評価のために、API呼び出しイベントシーケンスのパターンごとに1つ、つまり353のマルウェア検体に固有なラベルを割り当ててアウトブレイクをシミュレーションしました。ゴールは、この機械学習モデルの予測がどの程度正確にラベルと一致するかを測定することです。比較対象とした他のモデルでは、小さなサンプルサイズで学習させた場合、真陽性(マルウェアをマルウェアと予測)は最大でも46%で、効果的にアウトブレイクを検出できないことが分かりました。一方、今回の提案モデルであるaae-mseは99.1%の真陽性を示しました。同時に偽陽性(正常なソフトウェアをマルウェアと予測)は0.1%にとどまりました。

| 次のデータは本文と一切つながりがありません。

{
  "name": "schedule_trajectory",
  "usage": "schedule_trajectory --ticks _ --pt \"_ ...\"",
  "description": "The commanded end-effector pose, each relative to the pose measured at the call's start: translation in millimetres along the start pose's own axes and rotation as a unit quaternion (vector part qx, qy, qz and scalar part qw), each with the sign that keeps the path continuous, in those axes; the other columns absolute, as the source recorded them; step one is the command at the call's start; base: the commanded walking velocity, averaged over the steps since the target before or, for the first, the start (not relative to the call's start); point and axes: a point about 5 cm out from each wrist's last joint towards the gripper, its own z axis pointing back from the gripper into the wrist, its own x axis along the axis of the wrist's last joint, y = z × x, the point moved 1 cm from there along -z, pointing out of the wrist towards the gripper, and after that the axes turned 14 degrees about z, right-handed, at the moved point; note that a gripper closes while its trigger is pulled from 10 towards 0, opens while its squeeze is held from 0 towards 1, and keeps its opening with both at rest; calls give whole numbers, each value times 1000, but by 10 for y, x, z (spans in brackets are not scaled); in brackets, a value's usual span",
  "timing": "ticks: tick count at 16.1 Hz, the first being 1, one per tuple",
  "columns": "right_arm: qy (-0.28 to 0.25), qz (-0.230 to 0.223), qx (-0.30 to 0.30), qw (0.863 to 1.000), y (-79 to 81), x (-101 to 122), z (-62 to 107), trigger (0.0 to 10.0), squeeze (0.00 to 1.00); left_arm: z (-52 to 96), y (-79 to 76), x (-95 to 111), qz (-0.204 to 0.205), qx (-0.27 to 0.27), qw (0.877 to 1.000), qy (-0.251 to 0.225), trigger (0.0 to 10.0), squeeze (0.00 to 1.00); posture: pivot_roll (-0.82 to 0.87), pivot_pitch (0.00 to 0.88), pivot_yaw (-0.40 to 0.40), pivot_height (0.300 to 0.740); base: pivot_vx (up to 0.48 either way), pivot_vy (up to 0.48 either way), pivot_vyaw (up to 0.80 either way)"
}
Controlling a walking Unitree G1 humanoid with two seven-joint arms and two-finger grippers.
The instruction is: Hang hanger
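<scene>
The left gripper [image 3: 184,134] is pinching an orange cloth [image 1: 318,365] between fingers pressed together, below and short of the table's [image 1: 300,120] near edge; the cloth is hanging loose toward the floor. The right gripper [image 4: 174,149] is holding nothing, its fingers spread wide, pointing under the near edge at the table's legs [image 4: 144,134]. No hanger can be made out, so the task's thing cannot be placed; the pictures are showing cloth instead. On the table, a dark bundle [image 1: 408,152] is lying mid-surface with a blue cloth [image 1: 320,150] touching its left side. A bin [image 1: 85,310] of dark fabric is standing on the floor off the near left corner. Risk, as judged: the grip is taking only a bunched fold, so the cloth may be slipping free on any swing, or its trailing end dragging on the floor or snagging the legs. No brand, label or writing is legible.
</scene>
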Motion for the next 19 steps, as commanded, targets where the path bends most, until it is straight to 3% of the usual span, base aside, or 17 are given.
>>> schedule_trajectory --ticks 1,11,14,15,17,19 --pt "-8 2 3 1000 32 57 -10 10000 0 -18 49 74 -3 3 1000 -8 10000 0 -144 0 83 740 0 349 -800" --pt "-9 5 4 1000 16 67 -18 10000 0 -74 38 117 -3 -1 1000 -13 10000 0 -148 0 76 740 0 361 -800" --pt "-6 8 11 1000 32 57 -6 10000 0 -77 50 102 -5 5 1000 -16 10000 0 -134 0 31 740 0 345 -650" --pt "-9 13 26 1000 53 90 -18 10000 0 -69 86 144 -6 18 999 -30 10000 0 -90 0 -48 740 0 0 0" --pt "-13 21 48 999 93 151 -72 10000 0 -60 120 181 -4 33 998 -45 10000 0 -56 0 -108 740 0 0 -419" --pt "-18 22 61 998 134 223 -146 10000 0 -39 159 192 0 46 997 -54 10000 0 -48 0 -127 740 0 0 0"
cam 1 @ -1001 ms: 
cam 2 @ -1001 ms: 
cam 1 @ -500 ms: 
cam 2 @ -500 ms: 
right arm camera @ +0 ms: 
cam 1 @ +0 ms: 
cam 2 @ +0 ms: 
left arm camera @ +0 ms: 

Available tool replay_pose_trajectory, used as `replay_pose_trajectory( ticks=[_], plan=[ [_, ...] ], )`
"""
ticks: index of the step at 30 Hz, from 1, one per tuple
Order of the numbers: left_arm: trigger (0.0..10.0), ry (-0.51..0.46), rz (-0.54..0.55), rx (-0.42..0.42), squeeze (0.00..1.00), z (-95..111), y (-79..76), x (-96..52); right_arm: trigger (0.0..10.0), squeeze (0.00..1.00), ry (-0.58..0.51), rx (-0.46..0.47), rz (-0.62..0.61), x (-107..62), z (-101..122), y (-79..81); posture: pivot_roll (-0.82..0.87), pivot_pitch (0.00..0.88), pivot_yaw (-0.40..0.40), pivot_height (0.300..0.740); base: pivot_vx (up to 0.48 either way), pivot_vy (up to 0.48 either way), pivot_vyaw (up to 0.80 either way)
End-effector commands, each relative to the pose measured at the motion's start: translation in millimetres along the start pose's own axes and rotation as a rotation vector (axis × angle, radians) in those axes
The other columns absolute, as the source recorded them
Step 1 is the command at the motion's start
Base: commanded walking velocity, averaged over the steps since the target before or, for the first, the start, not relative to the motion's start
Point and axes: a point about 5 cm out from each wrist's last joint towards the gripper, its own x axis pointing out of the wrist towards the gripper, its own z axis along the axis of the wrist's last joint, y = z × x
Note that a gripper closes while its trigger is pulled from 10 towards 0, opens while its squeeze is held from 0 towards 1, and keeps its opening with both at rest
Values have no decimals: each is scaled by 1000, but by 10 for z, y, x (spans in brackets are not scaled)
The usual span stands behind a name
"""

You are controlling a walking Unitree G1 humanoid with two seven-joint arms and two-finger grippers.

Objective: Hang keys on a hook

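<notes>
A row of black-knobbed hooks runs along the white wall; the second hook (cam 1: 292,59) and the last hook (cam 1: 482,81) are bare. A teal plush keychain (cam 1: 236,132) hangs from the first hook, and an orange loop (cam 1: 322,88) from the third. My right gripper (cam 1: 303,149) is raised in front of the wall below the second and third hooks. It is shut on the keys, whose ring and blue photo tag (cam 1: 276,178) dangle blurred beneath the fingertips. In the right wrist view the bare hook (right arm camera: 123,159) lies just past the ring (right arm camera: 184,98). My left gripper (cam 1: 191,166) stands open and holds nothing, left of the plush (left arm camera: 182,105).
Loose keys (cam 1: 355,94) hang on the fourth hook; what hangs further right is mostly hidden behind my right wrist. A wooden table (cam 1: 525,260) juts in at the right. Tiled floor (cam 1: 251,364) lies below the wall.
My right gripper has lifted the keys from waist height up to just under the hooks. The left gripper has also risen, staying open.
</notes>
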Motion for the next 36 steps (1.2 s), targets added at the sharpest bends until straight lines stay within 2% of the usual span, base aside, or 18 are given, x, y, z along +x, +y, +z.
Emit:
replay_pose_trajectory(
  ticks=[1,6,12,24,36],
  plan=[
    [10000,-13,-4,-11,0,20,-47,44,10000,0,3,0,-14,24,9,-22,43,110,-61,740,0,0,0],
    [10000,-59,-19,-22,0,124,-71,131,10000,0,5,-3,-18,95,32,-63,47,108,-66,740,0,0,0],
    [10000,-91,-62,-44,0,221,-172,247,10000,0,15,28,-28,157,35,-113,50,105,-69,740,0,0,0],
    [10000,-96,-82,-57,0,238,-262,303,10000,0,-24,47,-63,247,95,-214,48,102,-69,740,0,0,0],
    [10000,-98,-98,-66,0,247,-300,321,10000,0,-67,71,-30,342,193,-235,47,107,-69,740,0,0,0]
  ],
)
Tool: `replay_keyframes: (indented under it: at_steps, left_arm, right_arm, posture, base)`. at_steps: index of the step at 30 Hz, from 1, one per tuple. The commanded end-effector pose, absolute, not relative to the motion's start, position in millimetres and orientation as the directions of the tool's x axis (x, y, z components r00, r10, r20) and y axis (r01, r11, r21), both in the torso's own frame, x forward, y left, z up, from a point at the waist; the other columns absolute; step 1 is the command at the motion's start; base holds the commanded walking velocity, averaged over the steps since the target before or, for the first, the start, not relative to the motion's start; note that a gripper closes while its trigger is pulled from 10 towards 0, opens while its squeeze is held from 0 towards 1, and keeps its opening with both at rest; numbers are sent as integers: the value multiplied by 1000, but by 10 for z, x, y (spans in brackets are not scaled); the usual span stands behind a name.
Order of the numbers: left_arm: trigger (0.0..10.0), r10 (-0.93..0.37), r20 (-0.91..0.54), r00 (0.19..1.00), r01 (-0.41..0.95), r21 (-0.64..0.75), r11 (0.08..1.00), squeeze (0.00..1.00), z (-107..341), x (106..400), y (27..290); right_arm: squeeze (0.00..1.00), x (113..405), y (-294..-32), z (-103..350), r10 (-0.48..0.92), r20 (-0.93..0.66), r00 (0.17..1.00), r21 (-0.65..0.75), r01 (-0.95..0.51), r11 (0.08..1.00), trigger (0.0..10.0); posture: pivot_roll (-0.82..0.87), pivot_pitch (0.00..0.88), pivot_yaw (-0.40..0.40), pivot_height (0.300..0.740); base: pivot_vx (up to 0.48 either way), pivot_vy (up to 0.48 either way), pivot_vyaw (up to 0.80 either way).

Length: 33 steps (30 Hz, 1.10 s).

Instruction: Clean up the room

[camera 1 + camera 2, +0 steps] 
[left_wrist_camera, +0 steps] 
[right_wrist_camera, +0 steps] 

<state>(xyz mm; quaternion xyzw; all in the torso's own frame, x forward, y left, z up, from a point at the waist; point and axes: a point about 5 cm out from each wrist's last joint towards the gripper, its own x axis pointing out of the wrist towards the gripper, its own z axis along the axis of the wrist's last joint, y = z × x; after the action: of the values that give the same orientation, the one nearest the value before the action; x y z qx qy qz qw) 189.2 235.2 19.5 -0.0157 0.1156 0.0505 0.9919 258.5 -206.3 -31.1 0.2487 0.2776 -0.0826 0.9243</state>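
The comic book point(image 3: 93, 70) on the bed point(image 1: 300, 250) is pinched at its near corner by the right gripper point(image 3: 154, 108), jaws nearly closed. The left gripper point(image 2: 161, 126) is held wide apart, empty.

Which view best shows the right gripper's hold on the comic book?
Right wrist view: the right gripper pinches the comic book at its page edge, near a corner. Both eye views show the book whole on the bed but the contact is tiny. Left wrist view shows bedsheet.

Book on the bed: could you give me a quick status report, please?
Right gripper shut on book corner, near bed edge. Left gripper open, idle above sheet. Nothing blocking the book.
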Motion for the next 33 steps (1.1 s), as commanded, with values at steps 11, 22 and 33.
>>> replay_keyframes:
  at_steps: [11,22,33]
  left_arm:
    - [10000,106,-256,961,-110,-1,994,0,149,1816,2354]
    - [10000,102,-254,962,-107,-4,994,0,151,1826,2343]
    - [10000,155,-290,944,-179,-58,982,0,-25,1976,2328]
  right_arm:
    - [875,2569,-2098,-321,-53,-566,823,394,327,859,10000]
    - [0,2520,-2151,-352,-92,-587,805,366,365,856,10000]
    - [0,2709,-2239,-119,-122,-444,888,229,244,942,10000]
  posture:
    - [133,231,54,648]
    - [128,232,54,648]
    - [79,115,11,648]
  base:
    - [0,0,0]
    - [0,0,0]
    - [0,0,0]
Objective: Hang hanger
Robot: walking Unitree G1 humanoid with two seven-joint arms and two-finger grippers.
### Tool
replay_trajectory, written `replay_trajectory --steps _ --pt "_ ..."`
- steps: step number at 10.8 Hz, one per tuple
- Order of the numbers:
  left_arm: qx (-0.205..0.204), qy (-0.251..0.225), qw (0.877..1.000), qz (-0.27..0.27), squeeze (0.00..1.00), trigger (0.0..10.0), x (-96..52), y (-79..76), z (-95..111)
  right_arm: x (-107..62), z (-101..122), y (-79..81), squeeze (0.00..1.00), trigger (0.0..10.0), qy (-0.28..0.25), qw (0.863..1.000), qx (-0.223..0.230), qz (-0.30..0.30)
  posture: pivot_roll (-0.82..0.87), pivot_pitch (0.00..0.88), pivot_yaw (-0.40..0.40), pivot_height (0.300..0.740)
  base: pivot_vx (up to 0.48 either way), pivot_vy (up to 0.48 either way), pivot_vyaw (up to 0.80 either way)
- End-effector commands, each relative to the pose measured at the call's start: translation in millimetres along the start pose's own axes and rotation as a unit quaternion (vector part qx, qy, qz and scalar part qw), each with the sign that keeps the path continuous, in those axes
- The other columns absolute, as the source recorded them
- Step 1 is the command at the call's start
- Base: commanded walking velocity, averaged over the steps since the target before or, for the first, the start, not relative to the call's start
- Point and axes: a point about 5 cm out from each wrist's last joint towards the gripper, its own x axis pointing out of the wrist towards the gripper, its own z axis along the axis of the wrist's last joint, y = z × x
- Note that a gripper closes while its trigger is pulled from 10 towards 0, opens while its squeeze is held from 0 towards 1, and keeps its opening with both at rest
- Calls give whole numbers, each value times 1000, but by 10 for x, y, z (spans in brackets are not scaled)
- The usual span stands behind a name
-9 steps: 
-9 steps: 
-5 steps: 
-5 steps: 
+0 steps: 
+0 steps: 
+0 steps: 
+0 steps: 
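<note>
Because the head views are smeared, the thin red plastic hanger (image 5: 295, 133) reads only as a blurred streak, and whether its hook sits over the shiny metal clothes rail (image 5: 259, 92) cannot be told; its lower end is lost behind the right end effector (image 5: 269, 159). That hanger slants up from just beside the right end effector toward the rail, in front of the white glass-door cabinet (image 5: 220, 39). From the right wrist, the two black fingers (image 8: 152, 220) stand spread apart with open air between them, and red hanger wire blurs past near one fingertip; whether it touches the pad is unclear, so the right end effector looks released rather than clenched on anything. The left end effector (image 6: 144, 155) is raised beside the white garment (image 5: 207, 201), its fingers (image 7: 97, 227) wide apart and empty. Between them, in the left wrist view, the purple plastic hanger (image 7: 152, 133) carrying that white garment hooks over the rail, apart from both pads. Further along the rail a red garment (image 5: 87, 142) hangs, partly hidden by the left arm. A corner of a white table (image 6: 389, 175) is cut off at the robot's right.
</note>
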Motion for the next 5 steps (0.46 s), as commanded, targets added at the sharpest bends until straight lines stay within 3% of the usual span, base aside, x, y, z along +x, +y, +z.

提案するサイバーセキュリティのための機械学習モデルと研究結果の詳細は、リサーチペーパー「One-Shot Malware Outbreak Detection Using Spatio-Temporal Isomorphic Dynamic Features」を参照してください。このペーパーの内容は「18th IEEE International Conference on Trust, Security and Privacy in Computing and Communications/13th IEEE International Conference on Big Data Science and Engineering 2019 Conference and Exhibition」で発表されました。更新されたバージョンが「IEEE Xplore Digital Library」で利用可能になる予定です。